Work required:
Print out each entry below exactly, please.

[Items from a data source]
※ ※ ※

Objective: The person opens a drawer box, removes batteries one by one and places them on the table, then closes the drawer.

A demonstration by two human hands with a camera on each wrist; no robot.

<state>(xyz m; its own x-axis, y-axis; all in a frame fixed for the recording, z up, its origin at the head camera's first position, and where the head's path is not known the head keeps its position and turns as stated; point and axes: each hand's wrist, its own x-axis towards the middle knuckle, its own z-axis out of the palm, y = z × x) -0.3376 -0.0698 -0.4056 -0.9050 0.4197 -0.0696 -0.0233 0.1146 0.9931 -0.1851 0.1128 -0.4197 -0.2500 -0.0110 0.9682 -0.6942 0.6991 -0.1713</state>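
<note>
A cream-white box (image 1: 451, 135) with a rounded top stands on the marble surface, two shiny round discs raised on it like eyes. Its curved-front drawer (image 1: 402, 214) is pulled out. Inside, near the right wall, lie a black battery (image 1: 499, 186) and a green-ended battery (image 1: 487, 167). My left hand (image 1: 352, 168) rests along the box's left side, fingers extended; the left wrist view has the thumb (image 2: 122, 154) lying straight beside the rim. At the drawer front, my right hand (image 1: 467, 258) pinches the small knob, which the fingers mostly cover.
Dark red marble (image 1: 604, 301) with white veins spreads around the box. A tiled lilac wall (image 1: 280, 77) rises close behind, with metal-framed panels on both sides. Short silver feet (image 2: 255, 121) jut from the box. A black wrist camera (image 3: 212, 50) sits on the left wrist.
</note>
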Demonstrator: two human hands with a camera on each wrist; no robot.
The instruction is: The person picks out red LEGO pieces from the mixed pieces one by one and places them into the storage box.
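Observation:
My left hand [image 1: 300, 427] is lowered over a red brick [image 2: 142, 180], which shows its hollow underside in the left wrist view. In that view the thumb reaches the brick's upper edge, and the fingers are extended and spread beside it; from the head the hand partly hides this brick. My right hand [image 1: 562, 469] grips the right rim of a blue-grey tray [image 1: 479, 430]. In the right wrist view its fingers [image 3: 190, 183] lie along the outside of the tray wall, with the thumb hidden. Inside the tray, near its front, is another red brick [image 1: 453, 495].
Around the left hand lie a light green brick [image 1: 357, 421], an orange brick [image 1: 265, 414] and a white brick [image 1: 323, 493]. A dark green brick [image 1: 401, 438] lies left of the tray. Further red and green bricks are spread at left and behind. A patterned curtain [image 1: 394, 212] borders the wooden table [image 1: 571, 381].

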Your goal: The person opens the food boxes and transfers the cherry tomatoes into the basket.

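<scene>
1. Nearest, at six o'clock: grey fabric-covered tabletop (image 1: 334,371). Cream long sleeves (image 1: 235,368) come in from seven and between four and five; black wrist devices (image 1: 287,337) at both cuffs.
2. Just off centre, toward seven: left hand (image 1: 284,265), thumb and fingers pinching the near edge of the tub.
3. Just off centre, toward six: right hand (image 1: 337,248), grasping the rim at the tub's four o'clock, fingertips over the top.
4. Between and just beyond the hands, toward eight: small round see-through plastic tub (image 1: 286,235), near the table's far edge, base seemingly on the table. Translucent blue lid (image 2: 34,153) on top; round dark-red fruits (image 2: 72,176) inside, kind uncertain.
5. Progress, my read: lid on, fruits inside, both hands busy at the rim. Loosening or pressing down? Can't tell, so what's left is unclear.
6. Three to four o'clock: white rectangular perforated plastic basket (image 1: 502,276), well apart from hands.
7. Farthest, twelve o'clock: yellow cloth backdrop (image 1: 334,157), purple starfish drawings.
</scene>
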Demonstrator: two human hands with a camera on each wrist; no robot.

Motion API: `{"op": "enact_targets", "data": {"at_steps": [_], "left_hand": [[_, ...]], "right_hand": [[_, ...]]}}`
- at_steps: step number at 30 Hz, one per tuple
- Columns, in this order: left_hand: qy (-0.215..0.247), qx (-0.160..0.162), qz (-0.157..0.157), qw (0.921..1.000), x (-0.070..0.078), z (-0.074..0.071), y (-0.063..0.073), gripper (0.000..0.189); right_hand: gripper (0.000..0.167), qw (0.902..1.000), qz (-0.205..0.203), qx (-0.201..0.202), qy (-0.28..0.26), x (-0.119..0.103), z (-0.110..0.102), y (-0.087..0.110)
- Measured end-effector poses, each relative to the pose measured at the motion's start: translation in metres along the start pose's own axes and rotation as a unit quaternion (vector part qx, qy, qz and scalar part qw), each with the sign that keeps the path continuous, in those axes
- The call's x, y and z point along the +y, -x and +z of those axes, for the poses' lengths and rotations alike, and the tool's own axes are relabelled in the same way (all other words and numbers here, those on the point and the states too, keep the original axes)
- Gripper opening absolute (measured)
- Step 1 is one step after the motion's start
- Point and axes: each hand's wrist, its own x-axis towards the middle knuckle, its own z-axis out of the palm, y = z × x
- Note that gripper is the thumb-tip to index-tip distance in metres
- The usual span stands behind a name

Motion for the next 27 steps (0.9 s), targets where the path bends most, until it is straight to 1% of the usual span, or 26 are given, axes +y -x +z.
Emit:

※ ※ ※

Answer box:
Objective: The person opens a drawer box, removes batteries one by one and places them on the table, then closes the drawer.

A demonstration by two human hands with a camera on each wrist; no robot.

<state>(xyz m; its own x-axis, y-axis; all in a frame fixed for the recording, z up, its origin at the head camera's first position, and where the head's path is not known the head keeps its position and turns as stated; point and axes: each hand's wrist, its own x-axis towards the middle knuckle, its own z-axis out of the palm, y = z × x) -0.3376 -0.0698 -0.4056 -0.9050 0.4197 -0.0696 -0.0233 0.1146 0.9931 -0.1851 0.1128 -0.4197 -0.2500 -0.0110 0.9682 -0.6942 0.6991 -0.1713</state>
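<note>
A cream-white box (image 1: 451, 135) with a rounded top stands on the marble surface, two shiny round discs raised on it like eyes. Its curved-front drawer (image 1: 402, 214) is pulled out. Inside, near the right wall, lie a black battery (image 1: 499, 186) and a green-ended battery (image 1: 487, 167). My left hand (image 1: 352, 168) rests along the box's left side, fingers extended; the left wrist view has the thumb (image 2: 122, 154) lying straight beside the rim. At the drawer front, my right hand (image 1: 467, 258) pinches the small knob, which the fingers mostly cover.
Dark red marble (image 1: 604, 301) with white veins spreads around the box. A tiled lilac wall (image 1: 280, 77) rises close behind, with metal-framed panels on both sides. Short silver feet (image 2: 255, 121) jut from the box. A black wrist camera (image 3: 212, 50) sits on the left wrist.
</note>
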Demonstrator: two human hands with a camera on each wrist; no robot.
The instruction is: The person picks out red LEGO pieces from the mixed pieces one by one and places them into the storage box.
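Observation:
My left hand [image 1: 300, 427] is lowered over a red brick [image 2: 142, 180], which shows its hollow underside in the left wrist view. In that view the thumb reaches the brick's upper edge, and the fingers are extended and spread beside it; from the head the hand partly hides this brick. My right hand [image 1: 562, 469] grips the right rim of a blue-grey tray [image 1: 479, 430]. In the right wrist view its fingers [image 3: 190, 183] lie along the outside of the tray wall, with the thumb hidden. Inside the tray, near its front, is another red brick [image 1: 453, 495].
Around the left hand lie a light green brick [image 1: 357, 421], an orange brick [image 1: 265, 414] and a white brick [image 1: 323, 493]. A dark green brick [image 1: 401, 438] lies left of the tray. Further red and green bricks are spread at left and behind. A patterned curtain [image 1: 394, 212] borders the wooden table [image 1: 571, 381].
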
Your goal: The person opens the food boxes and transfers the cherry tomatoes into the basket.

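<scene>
1. Nearest, at six o'clock: grey fabric-covered tabletop (image 1: 334,371). Cream long sleeves (image 1: 235,368) come in from seven and between four and five; black wrist devices (image 1: 287,337) at both cuffs.
2. Just off centre, toward seven: left hand (image 1: 284,265), thumb and fingers pinching the near edge of the tub.
3. Just off centre, toward six: right hand (image 1: 337,248), grasping the rim at the tub's four o'clock, fingertips over the top.
4. Between and just beyond the hands, toward eight: small round see-through plastic tub (image 1: 286,235), near the table's far edge, base seemingly on the table. Translucent blue lid (image 2: 34,153) on top; round dark-red fruits (image 2: 72,176) inside, kind uncertain.
5. Progress, my read: lid on, fruits inside, both hands busy at the rim. Loosening or pressing down? Can't tell, so what's left is unclear.
6. Three to four o'clock: white rectangular perforated plastic basket (image 1: 502,276), well apart from hands.
7. Farthest, twelve o'clock: yellow cloth backdrop (image 1: 334,157), purple starfish drawings.
</scene>
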Demonstrator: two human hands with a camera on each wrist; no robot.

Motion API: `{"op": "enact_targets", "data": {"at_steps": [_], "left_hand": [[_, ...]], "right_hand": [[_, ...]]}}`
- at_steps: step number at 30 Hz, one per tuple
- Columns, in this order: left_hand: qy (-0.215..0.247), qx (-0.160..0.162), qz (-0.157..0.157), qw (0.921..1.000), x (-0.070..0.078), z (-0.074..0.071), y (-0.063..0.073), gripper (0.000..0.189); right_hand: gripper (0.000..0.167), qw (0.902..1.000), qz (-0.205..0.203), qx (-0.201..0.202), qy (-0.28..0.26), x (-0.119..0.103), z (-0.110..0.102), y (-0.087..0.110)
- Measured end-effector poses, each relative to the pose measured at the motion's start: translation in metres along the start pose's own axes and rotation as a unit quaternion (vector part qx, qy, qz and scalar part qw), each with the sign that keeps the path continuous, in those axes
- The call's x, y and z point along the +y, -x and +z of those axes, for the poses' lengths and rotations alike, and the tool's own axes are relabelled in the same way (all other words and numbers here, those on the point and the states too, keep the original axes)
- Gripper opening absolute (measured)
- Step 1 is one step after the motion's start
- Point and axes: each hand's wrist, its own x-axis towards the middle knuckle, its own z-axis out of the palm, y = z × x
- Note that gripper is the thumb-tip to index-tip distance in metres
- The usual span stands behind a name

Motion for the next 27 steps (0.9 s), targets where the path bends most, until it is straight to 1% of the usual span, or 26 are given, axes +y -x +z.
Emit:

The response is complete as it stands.